Conversely, there is a lower rate of thromboembolic events with continuous-flow devices. Rates of thromboembolic events in patient cohorts with the Heartmate II (HM2) in the early 2010s were reported at less than 15%. The newer generation, Heartmate III (HM3), is another continuous-flow device with magnetically levitated bearings and intrinsic pulsatility, allowing ejection through the aortic valve thereby decreasing the shear stress and compressive forces on blood which is known to lead to thrombosis. It has been the only FDA-approved long-term continuous-flow device for children since the recall of the Heartware (HVAD) in 2021. A 2020 study by O'Connor and colleagues investigated outcomes in 35 pediatric and adult congenital cardiac patients who had undergone HM3 implantation. They reported no episodes of pump thrombosis, pump dysfunction requiring exchange, or stroke. While the recommended patient body surface area for HM3 implantation is greater than 1.4 m², successful implantation has been reported in a patient with a BSA of 0.78 m². A 2022 meta-analysis by George and colleagues (using twelve papers) investigated the complications associated with different types of VADs placed in infants and children. The study demonstrated that the BHE was associated with the highest risk of thromboembolic complications compared with the HVAD and HM3 (continuous flow devices). The authors postulate that this increased risk may be related to the more complex design of pulsatile VADs, such as one-way valves, which create areas of stagnant flow. In contrast, with continuous-flow devices, thrombosis may be caused by increased shear stress and heat generated by the pump. Although the HeartWare HVAD was commonly used in older children, it was withdrawn from the markets in 2021 due to an increased risk of neurological complications and technical failure related to the battery.


The HM3 seems to be the most promising mechanical support device with respect to safety and freedom from thromboembolic events.

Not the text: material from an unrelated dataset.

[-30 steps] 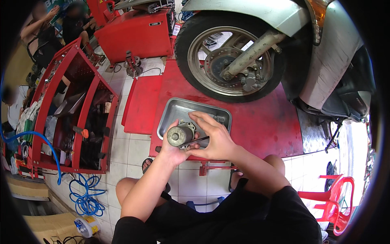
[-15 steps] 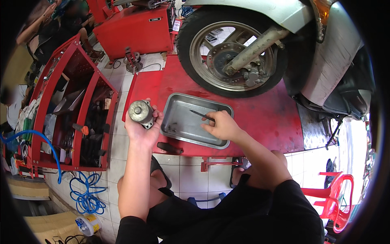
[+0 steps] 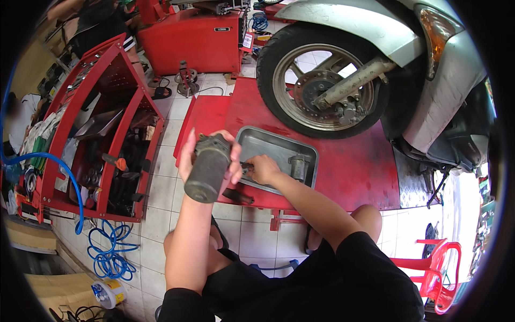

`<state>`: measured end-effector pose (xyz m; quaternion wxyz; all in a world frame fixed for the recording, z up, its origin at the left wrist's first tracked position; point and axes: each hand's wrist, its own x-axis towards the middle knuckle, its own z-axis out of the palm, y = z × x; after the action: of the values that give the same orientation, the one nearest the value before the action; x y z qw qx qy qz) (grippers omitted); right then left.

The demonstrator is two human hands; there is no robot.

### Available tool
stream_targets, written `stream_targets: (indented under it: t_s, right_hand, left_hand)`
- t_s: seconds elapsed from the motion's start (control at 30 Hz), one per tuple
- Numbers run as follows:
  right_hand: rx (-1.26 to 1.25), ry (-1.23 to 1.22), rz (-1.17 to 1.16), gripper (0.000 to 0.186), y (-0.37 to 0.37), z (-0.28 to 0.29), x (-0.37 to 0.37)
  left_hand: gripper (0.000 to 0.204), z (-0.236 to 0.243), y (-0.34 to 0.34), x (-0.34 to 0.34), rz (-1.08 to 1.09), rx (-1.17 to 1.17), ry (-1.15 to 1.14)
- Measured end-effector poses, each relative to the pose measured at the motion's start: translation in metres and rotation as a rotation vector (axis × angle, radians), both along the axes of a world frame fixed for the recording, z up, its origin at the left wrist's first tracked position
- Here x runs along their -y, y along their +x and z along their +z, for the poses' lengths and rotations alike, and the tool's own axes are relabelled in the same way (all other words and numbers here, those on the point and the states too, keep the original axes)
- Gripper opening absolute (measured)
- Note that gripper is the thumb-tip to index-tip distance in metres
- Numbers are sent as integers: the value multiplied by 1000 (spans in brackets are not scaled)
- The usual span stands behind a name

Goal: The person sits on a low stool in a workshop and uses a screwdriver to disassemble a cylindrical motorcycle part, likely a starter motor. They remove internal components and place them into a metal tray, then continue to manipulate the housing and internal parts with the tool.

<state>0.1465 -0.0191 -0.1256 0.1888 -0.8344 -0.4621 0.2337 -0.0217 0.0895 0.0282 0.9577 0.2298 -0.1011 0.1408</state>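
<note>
My left hand is closed round a dark grey cylindrical motor, raised left of the metal tray with its rounded end tilted toward me. My fingers wrap both sides of its flanged upper end. My right hand is over the near left part of the shallow metal tray, fingers pinched at a small dark thing that I cannot make out. Inside the tray, on its right side, stands or lies a silvery cylindrical part with a flange.
The tray rests on a red lift platform, with a dark handle at its near edge. A scooter's front wheel stands behind. Red tool cart and blue hose are left; a red chair is right.
The silvery part once in my left hand is gone from it; a similar one now sits in the tray. My left hand holds the dark motor. My right hand moved left; its pointed tool no longer shows clearly.
</note>
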Motion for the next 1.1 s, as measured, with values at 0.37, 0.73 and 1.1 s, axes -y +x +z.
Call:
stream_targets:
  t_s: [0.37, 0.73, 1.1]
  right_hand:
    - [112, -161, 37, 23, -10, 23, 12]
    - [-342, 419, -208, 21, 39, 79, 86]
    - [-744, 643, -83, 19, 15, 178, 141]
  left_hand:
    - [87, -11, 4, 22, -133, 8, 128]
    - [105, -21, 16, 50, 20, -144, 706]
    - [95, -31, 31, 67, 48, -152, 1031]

However, the BHE remains the only FDA approved device that is available on the market for neonates, whom are intrinsically at a higher risk for both thromboembolic and hemorrhagic complications. Notably, it is important to remember that anticoagulation protocols vary between individual patients, devices, and institutions.


REFERENCES


Horton SB, Skinner A, Landa AB, Stayer SA, Motta P. Mechanical Circulatory Support. In Andropoulos DB, Mossad EB, Gottlieb EA, eds. Anesthesia for Congenital Heart Disease .Fourth edition. John Wiley & Sons, Inc.; 2023. pp. 996-1025.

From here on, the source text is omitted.